### EXERCISE AIM
Count how many lines of the data include "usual". The answer is that number and nothing else.

--------------------

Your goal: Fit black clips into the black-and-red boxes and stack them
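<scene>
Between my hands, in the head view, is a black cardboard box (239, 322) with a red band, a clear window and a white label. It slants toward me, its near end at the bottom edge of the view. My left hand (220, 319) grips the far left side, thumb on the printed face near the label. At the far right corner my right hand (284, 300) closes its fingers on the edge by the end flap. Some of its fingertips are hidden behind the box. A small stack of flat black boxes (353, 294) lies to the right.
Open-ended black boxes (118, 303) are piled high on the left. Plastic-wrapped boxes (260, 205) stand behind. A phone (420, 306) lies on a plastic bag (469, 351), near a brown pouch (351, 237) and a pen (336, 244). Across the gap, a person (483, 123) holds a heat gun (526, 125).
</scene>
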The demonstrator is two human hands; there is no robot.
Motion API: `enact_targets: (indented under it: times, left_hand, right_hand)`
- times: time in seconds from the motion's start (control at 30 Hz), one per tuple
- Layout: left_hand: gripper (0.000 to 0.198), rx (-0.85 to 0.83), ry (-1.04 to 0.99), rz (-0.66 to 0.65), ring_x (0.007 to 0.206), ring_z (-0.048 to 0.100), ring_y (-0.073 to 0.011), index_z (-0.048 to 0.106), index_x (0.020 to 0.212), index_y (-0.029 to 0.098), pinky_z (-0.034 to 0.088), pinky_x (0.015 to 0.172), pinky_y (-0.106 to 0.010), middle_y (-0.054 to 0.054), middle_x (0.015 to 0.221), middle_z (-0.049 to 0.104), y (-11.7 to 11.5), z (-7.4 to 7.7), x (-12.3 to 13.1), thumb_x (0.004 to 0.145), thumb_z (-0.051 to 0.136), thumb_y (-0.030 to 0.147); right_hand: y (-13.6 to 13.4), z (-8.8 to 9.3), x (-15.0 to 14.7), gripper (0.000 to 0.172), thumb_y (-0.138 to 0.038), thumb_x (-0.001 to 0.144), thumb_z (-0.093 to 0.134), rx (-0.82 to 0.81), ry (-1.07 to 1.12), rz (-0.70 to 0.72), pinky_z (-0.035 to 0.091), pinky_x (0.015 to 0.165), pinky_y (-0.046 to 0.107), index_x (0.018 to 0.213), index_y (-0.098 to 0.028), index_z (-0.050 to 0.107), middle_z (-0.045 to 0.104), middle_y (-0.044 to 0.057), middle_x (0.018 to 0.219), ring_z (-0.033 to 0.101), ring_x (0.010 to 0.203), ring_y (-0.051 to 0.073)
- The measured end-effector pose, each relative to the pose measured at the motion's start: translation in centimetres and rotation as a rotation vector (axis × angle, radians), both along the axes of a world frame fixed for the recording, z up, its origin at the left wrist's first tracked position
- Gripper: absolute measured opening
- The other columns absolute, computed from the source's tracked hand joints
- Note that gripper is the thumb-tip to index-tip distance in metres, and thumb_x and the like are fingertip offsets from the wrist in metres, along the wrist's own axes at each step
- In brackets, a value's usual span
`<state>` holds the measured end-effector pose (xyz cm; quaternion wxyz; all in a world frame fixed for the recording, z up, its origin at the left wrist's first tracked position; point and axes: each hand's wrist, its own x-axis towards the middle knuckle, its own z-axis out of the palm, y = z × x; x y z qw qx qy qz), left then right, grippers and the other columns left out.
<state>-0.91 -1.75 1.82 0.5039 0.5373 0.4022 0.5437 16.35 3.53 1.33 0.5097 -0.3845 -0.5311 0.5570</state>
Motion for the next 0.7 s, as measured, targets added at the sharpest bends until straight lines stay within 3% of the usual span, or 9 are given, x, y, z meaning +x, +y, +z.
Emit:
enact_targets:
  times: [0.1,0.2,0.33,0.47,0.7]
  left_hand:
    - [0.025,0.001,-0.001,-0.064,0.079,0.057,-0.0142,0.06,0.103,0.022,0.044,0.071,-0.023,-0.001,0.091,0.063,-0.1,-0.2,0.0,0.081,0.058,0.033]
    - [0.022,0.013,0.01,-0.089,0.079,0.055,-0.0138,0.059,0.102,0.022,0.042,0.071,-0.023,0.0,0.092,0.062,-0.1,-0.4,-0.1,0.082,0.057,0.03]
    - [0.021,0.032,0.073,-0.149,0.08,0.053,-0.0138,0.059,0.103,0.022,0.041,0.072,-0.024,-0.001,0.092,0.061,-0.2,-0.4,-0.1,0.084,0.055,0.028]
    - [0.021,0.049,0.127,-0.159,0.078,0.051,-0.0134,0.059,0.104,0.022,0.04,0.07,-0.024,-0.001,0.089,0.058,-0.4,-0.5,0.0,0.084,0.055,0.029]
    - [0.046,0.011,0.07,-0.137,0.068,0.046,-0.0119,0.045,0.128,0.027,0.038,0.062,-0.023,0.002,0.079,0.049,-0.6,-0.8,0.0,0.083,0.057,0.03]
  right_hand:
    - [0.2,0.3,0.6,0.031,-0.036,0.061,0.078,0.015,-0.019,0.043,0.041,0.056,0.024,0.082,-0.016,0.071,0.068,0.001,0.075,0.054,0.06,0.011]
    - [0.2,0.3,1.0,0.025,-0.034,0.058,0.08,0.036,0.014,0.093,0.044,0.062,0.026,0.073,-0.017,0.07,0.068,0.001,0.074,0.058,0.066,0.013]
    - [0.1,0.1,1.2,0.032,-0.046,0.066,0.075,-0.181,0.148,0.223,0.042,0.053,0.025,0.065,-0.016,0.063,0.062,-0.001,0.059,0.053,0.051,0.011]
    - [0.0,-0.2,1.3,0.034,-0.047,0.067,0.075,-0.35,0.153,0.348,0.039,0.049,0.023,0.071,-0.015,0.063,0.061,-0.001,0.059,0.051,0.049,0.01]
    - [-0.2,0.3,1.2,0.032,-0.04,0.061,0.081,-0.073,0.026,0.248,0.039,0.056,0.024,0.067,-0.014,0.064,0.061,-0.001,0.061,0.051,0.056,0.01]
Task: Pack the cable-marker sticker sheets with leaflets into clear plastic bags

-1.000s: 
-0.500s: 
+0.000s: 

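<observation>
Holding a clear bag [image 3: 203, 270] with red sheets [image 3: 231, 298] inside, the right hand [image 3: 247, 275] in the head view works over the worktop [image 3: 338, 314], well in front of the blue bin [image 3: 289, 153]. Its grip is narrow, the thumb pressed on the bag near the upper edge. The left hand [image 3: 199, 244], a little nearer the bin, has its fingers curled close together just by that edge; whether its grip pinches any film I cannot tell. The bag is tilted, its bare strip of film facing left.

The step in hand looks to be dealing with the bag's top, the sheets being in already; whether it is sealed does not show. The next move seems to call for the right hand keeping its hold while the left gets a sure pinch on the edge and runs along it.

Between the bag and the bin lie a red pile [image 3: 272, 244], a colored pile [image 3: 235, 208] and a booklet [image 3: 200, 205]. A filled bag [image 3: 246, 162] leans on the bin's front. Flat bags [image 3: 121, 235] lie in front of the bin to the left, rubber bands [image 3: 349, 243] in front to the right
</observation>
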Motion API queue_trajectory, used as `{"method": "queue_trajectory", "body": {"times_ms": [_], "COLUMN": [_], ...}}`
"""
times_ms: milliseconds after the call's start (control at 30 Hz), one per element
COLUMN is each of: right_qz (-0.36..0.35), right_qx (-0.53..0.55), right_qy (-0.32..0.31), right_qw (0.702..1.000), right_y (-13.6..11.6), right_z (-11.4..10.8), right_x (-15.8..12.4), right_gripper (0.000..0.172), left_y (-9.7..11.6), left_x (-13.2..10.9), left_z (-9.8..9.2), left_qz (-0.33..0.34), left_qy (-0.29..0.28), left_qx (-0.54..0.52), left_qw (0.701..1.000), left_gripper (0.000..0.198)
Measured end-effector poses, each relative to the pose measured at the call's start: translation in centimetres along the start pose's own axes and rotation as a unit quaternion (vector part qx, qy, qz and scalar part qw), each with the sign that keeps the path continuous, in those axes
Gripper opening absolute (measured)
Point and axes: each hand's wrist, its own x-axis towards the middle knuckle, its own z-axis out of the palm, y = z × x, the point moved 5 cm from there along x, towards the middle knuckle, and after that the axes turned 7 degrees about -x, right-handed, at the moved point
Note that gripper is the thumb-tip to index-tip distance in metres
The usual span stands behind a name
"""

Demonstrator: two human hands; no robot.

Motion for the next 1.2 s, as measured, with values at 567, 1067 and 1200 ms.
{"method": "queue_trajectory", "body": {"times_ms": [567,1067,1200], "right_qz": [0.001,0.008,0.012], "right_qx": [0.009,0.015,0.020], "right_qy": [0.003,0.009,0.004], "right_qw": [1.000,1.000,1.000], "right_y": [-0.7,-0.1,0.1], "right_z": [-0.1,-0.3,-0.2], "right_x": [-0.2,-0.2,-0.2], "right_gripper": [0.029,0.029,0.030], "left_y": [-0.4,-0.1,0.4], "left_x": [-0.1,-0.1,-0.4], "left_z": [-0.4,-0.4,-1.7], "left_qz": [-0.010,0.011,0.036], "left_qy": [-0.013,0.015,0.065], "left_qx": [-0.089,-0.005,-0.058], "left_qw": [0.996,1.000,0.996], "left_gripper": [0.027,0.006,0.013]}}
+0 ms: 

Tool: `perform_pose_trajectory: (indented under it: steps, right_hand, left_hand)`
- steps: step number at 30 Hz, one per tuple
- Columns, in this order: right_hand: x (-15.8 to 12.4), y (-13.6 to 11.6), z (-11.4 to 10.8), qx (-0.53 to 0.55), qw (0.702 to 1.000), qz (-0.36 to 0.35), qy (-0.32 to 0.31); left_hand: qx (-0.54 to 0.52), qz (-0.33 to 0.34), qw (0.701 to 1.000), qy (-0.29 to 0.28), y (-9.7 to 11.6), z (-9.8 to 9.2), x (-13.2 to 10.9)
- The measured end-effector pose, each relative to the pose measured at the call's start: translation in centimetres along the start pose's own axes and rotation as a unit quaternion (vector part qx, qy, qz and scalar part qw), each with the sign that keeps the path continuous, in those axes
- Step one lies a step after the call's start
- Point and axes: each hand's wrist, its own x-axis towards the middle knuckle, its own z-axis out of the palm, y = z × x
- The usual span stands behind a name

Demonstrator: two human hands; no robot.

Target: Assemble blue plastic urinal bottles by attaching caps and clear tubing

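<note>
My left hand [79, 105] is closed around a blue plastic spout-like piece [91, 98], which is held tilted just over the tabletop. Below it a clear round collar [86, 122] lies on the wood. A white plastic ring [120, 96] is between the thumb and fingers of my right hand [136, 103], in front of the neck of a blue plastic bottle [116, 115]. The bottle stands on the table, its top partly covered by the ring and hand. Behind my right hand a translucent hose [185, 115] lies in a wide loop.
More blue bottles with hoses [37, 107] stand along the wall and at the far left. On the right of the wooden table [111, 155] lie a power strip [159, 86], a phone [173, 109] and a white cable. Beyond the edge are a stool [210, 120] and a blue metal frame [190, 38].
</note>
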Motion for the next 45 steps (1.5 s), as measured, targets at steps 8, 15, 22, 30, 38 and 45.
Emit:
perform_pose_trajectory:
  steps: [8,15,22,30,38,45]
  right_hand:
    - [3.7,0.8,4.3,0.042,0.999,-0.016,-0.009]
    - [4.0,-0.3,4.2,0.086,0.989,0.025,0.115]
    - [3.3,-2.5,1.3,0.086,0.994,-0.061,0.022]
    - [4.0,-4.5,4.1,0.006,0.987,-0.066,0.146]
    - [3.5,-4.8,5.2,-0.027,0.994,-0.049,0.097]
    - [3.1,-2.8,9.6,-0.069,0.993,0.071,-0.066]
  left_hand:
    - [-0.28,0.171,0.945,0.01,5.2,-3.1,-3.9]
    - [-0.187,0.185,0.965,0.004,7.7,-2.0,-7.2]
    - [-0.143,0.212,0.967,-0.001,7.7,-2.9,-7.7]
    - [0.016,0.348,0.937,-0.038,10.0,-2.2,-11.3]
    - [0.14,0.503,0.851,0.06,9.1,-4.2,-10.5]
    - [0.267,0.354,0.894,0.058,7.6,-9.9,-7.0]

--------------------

### RESULT
4